§ Exercise
As the answer, give exactly the lines of the records below from the one with "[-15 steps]" through the one with "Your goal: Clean", ends included and pictures left out.

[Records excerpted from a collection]
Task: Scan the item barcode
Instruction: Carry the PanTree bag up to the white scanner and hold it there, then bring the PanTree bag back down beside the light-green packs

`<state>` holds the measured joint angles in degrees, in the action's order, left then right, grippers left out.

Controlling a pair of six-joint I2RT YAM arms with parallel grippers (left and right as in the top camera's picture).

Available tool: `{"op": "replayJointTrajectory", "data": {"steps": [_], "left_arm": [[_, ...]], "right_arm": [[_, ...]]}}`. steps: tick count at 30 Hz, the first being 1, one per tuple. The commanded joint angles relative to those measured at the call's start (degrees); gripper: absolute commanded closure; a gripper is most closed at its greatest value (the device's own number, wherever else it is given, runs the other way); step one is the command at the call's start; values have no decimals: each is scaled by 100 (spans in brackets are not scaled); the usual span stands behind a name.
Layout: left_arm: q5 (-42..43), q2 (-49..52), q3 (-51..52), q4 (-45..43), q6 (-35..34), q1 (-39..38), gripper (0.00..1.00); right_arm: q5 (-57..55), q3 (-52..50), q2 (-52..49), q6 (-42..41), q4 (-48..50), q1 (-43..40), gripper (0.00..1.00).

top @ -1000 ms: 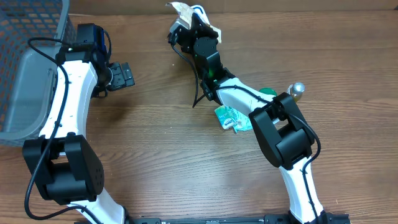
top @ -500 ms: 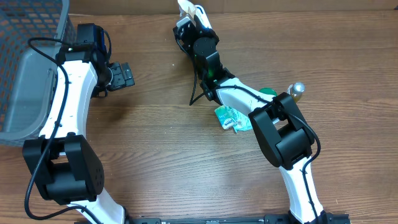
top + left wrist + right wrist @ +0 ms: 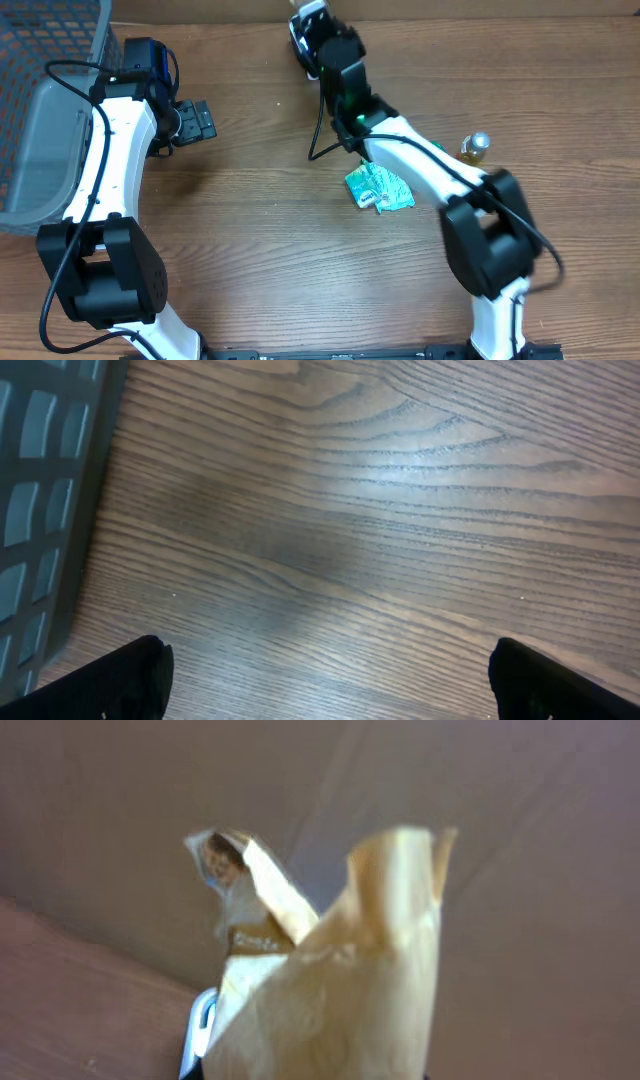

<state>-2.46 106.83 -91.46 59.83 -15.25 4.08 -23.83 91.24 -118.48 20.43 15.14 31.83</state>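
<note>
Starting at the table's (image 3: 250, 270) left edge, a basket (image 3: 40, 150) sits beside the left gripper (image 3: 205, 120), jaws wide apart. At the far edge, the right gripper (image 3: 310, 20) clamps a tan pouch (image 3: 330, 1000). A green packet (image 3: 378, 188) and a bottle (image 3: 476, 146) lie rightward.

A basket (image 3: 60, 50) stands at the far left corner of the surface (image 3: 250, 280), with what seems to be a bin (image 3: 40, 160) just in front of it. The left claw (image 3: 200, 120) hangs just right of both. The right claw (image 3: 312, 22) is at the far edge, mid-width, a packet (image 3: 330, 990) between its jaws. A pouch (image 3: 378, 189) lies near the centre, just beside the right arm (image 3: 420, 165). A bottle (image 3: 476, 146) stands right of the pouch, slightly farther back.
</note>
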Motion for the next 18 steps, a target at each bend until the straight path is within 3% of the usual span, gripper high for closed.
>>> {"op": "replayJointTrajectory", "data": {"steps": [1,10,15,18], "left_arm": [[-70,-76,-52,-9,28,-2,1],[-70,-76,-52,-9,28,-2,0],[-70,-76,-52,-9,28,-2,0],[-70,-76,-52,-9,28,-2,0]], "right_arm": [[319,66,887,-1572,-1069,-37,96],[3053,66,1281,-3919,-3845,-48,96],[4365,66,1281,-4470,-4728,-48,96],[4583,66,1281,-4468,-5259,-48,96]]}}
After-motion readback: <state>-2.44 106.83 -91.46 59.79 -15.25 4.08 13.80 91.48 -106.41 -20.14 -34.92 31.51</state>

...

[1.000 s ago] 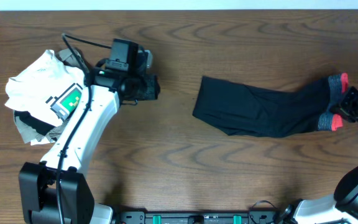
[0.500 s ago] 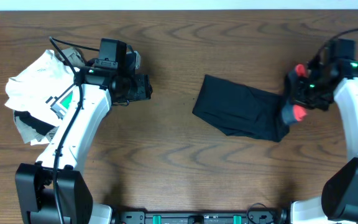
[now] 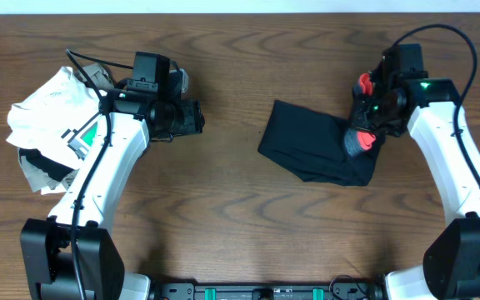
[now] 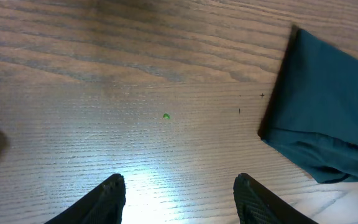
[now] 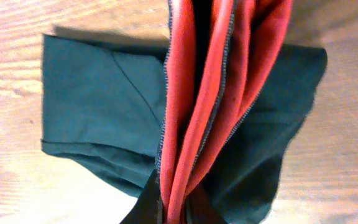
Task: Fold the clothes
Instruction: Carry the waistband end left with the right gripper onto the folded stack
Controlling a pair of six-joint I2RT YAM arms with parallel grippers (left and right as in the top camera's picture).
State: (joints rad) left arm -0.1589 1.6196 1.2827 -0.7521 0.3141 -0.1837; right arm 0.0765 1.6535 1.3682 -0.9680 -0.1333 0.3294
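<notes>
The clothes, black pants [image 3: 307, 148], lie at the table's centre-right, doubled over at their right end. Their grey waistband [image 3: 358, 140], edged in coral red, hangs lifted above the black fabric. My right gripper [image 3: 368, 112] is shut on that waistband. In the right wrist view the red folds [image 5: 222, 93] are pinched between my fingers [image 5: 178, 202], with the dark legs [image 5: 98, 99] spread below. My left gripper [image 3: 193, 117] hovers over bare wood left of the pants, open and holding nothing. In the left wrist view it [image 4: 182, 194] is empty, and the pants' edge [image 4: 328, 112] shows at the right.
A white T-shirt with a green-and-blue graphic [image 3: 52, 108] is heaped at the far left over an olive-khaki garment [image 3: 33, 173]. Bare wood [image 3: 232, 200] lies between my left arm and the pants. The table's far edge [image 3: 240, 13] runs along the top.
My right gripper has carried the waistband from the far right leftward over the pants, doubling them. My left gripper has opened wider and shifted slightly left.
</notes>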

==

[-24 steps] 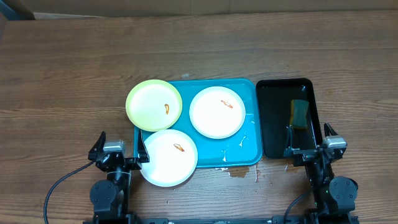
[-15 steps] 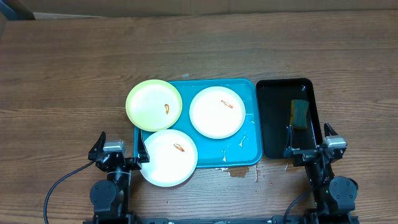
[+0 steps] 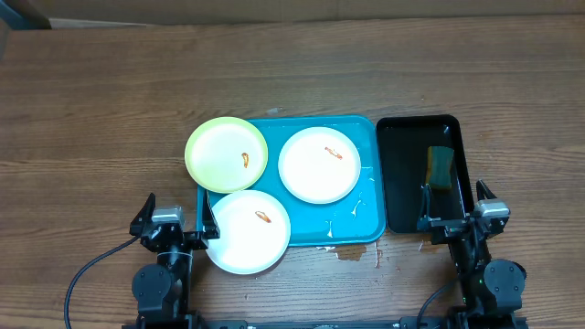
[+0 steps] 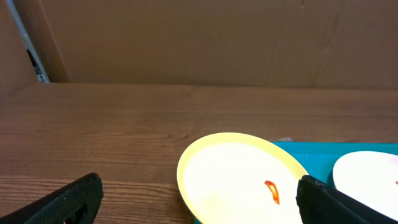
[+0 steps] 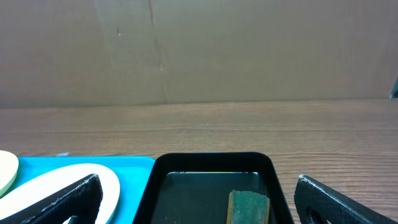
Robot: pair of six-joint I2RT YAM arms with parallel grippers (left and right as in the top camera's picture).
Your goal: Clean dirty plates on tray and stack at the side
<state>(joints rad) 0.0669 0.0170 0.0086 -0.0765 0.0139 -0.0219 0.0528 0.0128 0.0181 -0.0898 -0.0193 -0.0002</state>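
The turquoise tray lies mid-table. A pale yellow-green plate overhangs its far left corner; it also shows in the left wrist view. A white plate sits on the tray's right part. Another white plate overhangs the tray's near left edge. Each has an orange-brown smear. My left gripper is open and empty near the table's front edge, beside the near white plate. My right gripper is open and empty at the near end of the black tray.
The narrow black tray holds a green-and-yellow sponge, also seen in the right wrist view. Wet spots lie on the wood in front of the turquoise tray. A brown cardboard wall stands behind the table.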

§ Expected output
[-15 steps] 
[+0 steps] 
[+0 steps] 
[+0 steps] 
Robot: pair of six-joint I2RT YAM arms with parallel grippers (left and right as in the top camera's picture).
Your goal: Clean dirty plates on tray and stack at the side

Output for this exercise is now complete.